## Your instructions
In the data, extract each line that holds the string "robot".

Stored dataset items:
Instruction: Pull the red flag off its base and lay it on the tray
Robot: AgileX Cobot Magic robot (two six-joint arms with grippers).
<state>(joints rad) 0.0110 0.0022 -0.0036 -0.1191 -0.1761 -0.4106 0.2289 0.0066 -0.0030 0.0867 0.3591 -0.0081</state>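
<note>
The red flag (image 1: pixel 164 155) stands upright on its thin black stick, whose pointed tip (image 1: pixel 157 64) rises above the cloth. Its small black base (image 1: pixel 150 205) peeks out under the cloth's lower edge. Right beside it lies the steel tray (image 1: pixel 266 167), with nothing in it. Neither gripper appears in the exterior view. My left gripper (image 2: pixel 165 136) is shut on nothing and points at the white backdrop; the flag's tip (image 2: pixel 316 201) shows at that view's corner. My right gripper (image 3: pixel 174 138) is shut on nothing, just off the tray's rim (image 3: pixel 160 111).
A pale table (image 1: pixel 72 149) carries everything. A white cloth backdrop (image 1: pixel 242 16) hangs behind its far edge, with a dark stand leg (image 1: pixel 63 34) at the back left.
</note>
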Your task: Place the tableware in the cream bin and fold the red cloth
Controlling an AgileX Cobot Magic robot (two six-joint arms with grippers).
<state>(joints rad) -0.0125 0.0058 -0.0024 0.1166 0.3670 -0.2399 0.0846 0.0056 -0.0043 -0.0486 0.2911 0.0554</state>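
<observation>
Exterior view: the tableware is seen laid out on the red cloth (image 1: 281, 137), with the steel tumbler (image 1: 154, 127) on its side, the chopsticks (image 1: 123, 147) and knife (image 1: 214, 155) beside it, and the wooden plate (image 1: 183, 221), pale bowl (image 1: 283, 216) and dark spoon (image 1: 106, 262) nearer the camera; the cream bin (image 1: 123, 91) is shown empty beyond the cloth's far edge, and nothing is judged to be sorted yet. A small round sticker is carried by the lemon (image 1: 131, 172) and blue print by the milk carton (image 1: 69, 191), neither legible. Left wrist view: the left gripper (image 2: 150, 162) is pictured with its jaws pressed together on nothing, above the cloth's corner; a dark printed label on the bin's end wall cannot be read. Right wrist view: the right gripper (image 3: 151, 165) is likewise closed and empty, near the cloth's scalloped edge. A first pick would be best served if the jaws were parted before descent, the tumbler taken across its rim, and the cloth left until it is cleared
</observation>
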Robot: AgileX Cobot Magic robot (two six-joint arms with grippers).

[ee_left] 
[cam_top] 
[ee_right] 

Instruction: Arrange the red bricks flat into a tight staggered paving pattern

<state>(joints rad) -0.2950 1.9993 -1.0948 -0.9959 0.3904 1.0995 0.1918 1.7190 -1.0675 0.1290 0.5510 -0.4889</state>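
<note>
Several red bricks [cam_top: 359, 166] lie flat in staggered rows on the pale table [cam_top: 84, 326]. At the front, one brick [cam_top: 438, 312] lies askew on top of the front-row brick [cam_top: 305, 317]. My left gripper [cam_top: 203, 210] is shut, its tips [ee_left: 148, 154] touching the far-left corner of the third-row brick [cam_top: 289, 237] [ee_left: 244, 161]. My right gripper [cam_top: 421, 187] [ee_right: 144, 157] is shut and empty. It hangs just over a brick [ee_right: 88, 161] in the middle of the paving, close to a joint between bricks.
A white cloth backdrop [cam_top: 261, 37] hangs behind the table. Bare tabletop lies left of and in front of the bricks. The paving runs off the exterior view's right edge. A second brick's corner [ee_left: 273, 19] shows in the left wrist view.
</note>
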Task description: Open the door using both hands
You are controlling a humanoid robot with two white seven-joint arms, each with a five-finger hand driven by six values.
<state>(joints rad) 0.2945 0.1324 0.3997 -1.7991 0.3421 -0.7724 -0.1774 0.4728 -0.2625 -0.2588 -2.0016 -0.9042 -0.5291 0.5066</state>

## Written solution
Robot: AgileX Cobot Magic robot (two six-joint arms with grippers).
Controlling an AgileX Cobot Magic robot (two six-joint arms with grippers).
Robot: AgileX Cobot Magic robot (two six-joint arms with grippers).
You are controlling a humanoid robot with two white seven-joint arms, each with a five-finger hand driven by six values.

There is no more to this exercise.